An outfit whose statistical models were used to justify early Covid-19 lockdowns is now arguing that the true death toll of the pandemic is far higher than the official numbers – and closer to their own apocalyptic predictions.
Covid-19 has killed more than 900,000 Americans and over 6.9 million people worldwide, the University of Washington’s Institute for Health Metrics and Evaluation (IHME) claimed on Thursday, citing their own statistical models based on excess mortality.
By contrast, official figures compiled by Johns Hopkins University list 3.24 million deaths globally, of which 580,000 are in the US, as of May 6.
IHME chief Dr. Christopher Murray explained in a series of videos that they used a “variety of statistical methods” to determine excess mortality, which was then weighed against six other factors to calculate whether it would have been due to the coronavirus or other causes.
They compared “anticipated deaths from all causes based on pre-pandemic trends with the actual number of all-cause deaths during the pandemic,” then removed the deaths both “indirectly attributable” to the pandemic and “averted” by the lockdowns.
“When you put all that together, we conclude that the best way, the closest estimate, for the true Covid death is still excess mortality, because some of those things are on the positive side, other factors are on the negative side,” Murray said.
The institute apparently suggests that official Covid data is not to be trusted – and their extrapolated “statistics” imply that some nations are even more untrustworthy than the others. For instance, they claim that Russia had almost six times more coronavirus deaths than its official numbers – almost as many as Brazil, whose official numbers are supposedly off by a third, again by IHME metrics. By contrast, the UK “undercounted” its deaths by only 60,000 or so.
The bombshell claim, while promptly parroted by major media outlets, was met with some skepticism by other scientists. William Hanage of Harvard University told NPR in an email that IHME’s claim that Covid-19 deaths have been “substantially undercounted” in some places more than others “is likely sound, but the absolute numbers are less so for a lot of reasons.”

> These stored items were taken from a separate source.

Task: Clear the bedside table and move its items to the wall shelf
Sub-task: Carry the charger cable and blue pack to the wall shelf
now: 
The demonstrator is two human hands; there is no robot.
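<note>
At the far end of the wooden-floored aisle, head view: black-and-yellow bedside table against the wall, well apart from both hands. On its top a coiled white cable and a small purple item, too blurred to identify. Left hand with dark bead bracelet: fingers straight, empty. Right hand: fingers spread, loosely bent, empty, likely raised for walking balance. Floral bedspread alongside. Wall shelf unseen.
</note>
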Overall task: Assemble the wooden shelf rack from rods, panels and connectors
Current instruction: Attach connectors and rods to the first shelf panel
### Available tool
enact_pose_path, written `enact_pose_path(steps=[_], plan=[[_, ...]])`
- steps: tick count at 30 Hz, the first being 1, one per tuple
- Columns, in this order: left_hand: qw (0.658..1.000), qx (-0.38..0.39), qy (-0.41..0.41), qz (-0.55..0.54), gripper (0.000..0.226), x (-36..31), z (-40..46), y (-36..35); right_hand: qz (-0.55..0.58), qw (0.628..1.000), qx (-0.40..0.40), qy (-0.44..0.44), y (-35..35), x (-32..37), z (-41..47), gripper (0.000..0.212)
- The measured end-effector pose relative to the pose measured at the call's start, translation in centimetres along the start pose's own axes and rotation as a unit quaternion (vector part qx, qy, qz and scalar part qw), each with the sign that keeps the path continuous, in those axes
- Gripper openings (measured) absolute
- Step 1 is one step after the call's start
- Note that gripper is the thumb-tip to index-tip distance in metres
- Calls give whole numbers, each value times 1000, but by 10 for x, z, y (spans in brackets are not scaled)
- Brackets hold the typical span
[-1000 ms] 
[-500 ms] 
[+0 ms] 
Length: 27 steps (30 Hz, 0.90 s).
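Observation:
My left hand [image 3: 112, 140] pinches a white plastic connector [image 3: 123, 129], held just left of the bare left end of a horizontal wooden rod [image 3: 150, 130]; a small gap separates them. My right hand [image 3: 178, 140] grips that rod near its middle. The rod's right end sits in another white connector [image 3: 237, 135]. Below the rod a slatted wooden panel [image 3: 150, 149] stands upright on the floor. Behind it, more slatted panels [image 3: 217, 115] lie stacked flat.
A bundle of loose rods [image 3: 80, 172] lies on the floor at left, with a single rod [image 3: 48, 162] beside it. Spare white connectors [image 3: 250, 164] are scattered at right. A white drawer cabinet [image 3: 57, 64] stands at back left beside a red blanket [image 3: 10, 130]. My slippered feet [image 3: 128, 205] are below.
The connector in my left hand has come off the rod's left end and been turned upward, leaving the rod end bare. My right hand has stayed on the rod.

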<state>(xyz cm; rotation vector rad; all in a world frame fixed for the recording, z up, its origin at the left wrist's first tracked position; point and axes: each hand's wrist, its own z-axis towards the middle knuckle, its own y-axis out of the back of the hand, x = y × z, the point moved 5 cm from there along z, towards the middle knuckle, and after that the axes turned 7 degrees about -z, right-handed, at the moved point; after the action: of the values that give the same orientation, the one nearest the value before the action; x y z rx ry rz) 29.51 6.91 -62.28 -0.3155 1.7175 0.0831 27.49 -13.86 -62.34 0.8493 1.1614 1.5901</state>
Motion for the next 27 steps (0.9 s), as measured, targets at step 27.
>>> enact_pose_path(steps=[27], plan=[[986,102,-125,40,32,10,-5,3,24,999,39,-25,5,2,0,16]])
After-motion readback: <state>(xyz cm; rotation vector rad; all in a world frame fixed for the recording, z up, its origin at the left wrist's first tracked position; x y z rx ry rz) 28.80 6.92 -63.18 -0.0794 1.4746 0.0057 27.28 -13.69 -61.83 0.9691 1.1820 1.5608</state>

“Their estimate of excess deaths is enormous and inconsistent with our research and others,” said Dr. Steven Woolf of Virginia Commonwealth University. “There are a lot of assumptions and educated guesses built into their model.” Woolf’s team of researchers published a study on excess mortality in the US in last month’s Journal of the American Medical Association (JAMA).

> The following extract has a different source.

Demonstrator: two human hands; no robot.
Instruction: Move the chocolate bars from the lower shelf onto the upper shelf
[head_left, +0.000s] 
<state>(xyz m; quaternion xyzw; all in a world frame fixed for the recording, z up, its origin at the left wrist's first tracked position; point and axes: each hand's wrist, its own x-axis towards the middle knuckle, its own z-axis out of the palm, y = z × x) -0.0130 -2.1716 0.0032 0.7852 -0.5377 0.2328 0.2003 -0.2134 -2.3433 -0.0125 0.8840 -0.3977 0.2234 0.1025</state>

IHME is so confident of their figures, however, that it said their future modeling will be based on these estimates of total deaths.

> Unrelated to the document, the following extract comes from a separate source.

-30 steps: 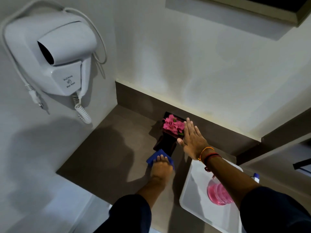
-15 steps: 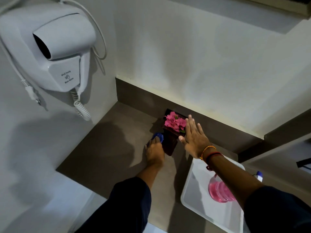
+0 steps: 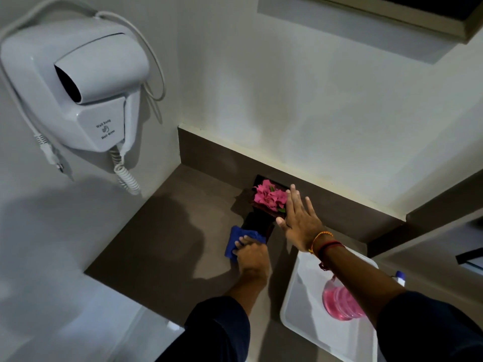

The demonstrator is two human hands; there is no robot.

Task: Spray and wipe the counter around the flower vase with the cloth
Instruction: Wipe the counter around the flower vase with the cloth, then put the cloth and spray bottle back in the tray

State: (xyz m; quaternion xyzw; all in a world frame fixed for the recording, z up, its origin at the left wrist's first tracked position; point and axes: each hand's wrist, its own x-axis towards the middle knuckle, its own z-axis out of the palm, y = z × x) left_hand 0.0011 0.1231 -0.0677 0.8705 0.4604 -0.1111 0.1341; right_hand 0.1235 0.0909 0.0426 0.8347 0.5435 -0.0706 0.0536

The institute, which receives generous funding from the Bill and Melinda Gates Foundation, produced models that were used by the US government last March and April to impose lockdowns – but ended up being far ahead of the actual death toll of the pandemic.
A number of scientists criticized their projections as flawed, unsuitable and unreliable, with one epidemiologist going so far as to label the reliance on them a “travesty” of public policy.